DIRECTIONS: In the material below, find each line holding the string "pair" and copy it.

THE DATA:
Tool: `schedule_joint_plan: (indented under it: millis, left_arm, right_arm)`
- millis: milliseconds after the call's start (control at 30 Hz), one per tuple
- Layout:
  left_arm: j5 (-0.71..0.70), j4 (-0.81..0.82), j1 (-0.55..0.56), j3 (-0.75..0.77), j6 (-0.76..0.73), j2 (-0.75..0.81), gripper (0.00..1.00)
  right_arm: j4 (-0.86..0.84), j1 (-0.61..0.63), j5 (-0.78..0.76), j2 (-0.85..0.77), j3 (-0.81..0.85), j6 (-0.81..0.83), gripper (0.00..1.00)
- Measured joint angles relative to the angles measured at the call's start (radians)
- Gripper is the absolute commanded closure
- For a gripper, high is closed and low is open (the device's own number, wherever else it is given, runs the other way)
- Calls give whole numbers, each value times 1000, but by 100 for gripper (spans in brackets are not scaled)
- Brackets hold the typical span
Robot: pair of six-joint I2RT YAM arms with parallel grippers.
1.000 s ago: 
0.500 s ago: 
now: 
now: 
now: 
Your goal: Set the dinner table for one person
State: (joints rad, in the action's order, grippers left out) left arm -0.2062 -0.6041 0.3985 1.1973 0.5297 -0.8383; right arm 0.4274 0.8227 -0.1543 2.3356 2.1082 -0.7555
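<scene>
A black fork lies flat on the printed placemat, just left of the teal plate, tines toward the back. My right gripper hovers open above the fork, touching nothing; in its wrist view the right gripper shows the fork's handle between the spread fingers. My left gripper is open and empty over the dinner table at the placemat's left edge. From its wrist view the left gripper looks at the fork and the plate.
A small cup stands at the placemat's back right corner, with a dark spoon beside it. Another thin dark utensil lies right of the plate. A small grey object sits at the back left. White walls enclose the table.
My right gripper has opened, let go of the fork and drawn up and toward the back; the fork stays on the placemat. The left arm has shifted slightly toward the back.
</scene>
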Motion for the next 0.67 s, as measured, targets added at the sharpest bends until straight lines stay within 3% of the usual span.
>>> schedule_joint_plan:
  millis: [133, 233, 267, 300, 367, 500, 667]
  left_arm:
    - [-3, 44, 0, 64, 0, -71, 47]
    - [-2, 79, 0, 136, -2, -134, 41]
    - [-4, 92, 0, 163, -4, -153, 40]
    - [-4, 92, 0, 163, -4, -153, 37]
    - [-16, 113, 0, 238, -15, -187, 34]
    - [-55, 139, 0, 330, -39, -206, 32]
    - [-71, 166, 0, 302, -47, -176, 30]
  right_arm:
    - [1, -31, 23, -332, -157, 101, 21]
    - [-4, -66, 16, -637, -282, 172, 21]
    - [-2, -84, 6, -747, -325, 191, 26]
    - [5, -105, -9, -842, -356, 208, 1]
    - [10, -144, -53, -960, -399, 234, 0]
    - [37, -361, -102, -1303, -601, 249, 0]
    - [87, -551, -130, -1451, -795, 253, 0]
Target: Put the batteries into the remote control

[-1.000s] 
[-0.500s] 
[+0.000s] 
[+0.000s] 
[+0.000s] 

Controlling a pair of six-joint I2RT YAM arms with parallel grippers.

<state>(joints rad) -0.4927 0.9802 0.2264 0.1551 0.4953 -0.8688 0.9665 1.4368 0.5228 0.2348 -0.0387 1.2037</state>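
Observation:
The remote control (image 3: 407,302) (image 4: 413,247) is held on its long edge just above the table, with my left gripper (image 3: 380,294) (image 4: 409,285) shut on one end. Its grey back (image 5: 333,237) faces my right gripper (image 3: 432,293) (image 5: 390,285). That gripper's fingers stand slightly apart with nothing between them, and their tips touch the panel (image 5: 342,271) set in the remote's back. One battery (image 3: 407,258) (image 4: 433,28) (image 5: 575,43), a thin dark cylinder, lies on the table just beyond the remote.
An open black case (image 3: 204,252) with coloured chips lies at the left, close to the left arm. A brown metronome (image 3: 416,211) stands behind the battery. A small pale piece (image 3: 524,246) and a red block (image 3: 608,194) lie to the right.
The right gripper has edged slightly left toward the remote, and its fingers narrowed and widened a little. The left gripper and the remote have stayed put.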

WRITTEN ANSWER:
Robot: pair of six-joint I2RT YAM arms with parallel grippers.
Controlling a pair of six-joint I2RT YAM arms with parallel grippers.

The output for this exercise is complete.